Wherever a line of the records contains "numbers", copy that line.

→ **Listed entries**:
********
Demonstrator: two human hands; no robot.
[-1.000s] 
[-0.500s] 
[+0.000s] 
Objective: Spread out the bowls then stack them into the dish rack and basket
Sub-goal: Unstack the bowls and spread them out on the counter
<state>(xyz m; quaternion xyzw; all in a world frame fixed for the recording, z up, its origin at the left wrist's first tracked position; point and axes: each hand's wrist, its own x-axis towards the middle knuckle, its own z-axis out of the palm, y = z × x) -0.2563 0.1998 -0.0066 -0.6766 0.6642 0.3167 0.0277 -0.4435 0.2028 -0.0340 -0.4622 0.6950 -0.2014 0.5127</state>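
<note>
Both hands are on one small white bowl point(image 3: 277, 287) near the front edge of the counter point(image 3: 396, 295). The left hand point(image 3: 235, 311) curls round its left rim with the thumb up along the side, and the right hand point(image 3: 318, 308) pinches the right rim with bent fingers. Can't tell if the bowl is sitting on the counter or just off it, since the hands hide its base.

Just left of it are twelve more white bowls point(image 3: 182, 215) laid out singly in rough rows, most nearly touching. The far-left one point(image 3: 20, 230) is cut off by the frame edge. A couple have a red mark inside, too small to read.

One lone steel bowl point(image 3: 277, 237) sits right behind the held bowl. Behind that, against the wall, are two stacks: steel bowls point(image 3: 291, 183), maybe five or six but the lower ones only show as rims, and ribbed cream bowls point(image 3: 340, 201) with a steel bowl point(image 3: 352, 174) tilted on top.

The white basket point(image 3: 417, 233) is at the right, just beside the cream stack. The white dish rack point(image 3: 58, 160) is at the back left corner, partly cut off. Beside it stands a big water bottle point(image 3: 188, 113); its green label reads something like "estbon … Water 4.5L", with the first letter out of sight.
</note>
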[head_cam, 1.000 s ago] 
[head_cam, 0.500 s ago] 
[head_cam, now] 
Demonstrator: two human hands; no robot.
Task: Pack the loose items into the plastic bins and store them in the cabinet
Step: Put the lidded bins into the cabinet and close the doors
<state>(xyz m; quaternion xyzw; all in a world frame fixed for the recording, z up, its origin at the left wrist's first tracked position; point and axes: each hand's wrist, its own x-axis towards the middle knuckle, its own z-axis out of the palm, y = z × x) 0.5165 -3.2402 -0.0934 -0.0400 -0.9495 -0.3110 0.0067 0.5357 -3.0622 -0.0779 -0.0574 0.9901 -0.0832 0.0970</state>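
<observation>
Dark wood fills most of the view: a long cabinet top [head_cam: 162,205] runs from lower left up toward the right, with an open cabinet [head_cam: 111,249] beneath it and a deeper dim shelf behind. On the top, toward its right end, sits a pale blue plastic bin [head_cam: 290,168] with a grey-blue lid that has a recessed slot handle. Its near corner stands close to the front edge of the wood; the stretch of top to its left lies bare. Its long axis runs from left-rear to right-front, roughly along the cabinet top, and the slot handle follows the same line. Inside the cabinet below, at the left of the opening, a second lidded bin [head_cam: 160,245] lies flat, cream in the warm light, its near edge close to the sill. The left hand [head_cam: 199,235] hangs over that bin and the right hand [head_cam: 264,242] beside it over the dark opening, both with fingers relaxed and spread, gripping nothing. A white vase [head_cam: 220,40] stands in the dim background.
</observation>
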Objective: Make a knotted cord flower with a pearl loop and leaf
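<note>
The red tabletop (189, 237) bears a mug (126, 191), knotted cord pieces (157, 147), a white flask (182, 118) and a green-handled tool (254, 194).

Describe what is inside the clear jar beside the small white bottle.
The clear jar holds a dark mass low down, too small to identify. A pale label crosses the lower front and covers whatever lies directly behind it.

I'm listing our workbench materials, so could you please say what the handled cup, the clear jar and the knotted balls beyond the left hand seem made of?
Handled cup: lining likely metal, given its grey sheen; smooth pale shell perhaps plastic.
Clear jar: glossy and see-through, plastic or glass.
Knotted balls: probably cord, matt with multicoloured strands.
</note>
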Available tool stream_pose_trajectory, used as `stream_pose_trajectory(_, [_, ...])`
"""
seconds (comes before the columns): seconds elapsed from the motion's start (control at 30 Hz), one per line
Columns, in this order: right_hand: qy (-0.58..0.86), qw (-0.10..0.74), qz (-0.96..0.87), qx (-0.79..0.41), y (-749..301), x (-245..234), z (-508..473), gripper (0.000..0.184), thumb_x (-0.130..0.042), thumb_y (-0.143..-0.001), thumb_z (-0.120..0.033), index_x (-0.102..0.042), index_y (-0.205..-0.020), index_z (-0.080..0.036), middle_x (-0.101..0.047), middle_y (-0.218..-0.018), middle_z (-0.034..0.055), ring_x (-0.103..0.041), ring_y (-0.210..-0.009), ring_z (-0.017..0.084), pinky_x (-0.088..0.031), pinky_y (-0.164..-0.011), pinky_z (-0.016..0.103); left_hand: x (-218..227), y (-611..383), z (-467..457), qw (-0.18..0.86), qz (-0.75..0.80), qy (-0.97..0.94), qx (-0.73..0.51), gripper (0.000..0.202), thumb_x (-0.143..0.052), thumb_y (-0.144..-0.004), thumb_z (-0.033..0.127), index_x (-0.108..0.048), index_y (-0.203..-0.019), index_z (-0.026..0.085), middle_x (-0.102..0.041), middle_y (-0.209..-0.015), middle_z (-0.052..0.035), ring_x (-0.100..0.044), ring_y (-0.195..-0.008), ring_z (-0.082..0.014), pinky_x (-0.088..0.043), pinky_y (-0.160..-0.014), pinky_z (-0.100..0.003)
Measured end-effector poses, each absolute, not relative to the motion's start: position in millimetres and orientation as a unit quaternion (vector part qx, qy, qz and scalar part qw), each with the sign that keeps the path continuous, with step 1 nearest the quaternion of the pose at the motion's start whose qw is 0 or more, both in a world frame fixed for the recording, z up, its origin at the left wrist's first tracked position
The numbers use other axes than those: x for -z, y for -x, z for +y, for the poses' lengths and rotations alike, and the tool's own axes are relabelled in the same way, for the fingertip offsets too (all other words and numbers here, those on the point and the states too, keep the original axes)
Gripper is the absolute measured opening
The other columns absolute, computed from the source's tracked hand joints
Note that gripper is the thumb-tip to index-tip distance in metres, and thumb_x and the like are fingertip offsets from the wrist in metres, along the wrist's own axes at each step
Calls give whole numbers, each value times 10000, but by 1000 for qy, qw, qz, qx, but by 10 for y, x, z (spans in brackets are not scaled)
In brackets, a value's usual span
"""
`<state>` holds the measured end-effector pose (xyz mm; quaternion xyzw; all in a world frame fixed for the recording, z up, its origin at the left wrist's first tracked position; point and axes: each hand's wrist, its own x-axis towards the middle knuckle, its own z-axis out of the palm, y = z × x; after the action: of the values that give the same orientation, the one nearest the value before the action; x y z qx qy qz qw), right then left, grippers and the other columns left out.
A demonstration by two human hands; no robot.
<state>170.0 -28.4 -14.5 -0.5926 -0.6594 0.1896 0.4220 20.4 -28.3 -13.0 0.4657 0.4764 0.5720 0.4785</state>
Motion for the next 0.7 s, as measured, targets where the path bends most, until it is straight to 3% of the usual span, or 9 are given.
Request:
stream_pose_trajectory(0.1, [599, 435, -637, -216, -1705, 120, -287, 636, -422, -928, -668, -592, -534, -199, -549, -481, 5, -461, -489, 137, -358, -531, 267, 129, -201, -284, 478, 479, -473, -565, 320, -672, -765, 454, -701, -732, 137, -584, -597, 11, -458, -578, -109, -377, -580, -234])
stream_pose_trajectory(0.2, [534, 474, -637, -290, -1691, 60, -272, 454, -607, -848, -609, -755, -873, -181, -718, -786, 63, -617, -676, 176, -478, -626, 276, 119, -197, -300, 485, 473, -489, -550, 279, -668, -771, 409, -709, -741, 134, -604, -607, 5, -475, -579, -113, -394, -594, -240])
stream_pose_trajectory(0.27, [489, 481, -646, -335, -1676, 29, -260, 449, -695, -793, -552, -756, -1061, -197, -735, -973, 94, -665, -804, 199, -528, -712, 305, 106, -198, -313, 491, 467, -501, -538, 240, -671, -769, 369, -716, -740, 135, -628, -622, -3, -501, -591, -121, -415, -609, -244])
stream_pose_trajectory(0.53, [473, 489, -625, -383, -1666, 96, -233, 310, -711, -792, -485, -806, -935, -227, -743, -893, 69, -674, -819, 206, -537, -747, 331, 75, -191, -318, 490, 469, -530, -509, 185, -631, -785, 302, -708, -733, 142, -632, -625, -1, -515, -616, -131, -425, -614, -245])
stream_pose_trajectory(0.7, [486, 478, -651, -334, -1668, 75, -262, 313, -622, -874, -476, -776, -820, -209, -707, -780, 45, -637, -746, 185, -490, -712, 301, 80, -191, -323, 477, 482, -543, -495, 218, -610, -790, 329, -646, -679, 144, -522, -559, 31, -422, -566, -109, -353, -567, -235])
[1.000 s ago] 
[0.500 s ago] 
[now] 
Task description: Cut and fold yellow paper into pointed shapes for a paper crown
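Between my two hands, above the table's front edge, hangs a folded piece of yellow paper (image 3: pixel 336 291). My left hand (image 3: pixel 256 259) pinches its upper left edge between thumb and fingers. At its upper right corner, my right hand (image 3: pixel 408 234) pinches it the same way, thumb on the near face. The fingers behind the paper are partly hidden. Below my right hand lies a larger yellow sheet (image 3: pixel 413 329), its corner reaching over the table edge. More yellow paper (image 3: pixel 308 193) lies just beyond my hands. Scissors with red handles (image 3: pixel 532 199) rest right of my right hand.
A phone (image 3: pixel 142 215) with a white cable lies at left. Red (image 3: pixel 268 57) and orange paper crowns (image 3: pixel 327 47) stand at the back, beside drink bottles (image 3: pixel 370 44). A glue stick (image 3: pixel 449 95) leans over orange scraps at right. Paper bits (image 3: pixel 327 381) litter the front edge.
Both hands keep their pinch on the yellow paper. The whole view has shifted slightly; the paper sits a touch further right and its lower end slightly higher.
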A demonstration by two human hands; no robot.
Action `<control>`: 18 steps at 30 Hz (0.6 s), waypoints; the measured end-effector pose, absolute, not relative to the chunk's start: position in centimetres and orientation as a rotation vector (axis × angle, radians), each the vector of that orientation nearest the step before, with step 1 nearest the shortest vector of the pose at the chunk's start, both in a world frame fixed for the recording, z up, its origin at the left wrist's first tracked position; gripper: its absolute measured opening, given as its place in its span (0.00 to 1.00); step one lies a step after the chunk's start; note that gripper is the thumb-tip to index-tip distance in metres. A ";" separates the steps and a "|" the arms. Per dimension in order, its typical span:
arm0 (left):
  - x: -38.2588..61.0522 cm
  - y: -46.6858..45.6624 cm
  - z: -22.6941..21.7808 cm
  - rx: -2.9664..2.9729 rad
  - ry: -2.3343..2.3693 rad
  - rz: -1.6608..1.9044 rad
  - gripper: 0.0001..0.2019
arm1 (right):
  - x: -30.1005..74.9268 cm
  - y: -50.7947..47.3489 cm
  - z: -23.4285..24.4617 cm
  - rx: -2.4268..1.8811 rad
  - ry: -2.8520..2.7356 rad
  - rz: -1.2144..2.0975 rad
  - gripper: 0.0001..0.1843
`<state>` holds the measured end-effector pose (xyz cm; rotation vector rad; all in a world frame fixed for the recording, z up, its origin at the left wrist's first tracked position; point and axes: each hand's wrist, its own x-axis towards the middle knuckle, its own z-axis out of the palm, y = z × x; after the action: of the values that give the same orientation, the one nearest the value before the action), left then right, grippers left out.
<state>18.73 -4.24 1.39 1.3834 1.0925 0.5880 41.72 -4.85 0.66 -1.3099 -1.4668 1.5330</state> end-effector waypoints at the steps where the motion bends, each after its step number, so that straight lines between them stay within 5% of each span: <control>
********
→ **Answer for the task**:
The numbers use other axes than those: x for -z, y for -x, z for +y, for the poses' lengths and rotations alike, and the tool's own axes are relabelled in the same way, for the fingertip offsets too (all other words and numbers here, those on the point and the states too, keep the original axes)
Calls give whole numbers, each value times 10000, but by 1000 for qy, qw, qz, qx, but by 10 for y, x, z (spans in brackets are not scaled)

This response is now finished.